Top of Material to process

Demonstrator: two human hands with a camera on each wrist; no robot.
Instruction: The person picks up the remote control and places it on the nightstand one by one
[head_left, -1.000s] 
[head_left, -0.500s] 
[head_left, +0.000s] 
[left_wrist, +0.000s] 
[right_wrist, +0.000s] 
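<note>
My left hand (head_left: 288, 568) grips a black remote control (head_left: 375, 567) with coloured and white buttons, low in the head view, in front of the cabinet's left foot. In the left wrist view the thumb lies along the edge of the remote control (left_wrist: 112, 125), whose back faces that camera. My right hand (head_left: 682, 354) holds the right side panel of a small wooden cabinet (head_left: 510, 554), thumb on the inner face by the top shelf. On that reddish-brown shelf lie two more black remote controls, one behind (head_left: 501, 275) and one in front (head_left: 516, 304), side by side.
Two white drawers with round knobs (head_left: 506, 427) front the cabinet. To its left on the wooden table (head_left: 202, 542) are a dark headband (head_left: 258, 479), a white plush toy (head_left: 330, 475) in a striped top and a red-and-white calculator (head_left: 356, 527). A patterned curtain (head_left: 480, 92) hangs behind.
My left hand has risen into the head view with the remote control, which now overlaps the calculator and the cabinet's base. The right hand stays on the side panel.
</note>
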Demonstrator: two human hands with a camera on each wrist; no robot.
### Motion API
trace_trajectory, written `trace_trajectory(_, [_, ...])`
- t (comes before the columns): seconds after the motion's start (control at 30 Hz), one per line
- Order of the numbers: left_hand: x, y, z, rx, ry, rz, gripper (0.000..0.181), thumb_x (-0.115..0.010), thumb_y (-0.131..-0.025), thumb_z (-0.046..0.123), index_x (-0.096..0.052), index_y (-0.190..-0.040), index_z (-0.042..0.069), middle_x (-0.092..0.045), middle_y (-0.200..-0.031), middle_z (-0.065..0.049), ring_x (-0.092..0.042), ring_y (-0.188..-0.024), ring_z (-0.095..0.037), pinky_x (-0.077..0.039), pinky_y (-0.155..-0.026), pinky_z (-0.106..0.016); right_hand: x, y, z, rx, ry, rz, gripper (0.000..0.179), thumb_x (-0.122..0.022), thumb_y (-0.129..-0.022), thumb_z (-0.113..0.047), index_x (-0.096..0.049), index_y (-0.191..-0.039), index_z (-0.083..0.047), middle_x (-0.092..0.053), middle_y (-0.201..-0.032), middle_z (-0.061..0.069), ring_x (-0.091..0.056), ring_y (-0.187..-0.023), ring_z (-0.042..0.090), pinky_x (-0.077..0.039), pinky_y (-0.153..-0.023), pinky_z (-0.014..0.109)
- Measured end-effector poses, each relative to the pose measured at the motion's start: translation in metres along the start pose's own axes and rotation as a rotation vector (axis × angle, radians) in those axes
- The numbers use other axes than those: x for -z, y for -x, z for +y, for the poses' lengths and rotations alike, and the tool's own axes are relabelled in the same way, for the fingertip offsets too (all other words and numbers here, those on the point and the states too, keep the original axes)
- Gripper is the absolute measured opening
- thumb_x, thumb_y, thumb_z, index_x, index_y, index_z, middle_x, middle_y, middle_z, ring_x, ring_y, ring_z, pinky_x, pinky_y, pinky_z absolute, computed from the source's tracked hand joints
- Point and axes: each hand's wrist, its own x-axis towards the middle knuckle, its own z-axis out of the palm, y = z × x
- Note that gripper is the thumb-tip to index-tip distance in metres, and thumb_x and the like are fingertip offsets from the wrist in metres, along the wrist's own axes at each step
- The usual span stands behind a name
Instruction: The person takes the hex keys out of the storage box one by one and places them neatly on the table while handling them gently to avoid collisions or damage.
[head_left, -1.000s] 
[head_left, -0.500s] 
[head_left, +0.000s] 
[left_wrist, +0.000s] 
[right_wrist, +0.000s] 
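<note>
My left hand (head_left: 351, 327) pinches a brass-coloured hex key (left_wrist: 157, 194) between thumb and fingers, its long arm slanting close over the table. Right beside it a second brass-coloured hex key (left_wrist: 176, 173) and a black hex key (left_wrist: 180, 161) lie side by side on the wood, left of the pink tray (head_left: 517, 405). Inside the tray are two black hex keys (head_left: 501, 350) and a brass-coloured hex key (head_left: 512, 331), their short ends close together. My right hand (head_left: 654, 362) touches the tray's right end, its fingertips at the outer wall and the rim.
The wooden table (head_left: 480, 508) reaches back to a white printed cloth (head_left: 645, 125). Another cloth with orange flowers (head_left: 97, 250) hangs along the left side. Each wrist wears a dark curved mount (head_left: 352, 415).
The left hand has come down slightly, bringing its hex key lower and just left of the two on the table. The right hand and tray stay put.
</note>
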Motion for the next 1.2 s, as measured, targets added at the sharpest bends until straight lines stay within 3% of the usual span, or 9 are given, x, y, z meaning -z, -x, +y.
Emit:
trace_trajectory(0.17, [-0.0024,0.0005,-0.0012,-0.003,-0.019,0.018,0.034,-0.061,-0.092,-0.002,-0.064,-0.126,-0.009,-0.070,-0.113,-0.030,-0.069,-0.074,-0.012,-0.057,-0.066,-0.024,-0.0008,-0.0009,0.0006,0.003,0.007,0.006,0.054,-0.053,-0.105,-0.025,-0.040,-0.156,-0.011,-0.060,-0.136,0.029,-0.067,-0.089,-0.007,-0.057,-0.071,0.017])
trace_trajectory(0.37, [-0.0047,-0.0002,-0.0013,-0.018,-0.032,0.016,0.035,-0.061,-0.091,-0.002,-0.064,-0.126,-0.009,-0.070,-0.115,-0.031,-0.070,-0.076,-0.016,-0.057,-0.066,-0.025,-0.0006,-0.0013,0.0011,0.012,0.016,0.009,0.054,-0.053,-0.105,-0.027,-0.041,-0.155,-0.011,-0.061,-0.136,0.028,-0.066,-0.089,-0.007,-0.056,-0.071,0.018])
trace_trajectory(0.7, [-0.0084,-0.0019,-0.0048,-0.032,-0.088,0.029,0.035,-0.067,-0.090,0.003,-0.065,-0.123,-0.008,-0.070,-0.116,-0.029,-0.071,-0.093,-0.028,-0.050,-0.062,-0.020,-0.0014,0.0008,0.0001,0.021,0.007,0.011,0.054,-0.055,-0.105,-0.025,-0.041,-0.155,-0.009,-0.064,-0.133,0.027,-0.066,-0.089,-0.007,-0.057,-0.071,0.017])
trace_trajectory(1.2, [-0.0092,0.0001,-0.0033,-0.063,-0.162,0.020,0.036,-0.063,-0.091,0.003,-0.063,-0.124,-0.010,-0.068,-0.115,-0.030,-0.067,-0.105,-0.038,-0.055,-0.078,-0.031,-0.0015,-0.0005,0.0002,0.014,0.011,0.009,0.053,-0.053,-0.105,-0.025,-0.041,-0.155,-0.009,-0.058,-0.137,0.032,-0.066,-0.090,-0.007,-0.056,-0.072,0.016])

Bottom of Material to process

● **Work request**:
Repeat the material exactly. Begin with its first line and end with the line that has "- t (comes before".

● **Written answer**:
Demonstrator: two human hands with a camera on each wrist; no robot.
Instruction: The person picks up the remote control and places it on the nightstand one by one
[head_left, -1.000s] 
[head_left, -0.500s] 
[head_left, +0.000s] 
[left_wrist, +0.000s] 
[right_wrist, +0.000s] 
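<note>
My left hand (head_left: 288, 568) grips a black remote control (head_left: 375, 567) with coloured and white buttons, low in the head view, in front of the cabinet's left foot. In the left wrist view the thumb lies along the edge of the remote control (left_wrist: 112, 125), whose back faces that camera. My right hand (head_left: 682, 354) holds the right side panel of a small wooden cabinet (head_left: 510, 554), thumb on the inner face by the top shelf. On that reddish-brown shelf lie two more black remote controls, one behind (head_left: 501, 275) and one in front (head_left: 516, 304), side by side.
Two white drawers with round knobs (head_left: 506, 427) front the cabinet. To its left on the wooden table (head_left: 202, 542) are a dark headband (head_left: 258, 479), a white plush toy (head_left: 330, 475) in a striped top and a red-and-white calculator (head_left: 356, 527). A patterned curtain (head_left: 480, 92) hangs behind.
My left hand has risen into the head view with the remote control, which now overlaps the calculator and the cabinet's base. The right hand stays on the side panel.
</note>
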Demonstrator: two human hands with a camera on each wrist; no robot.
### Motion API
trace_trajectory, written `trace_trajectory(_, [_, ...])`
- t (comes before the columns): seconds after the motion's start (control at 30 Hz), one per line

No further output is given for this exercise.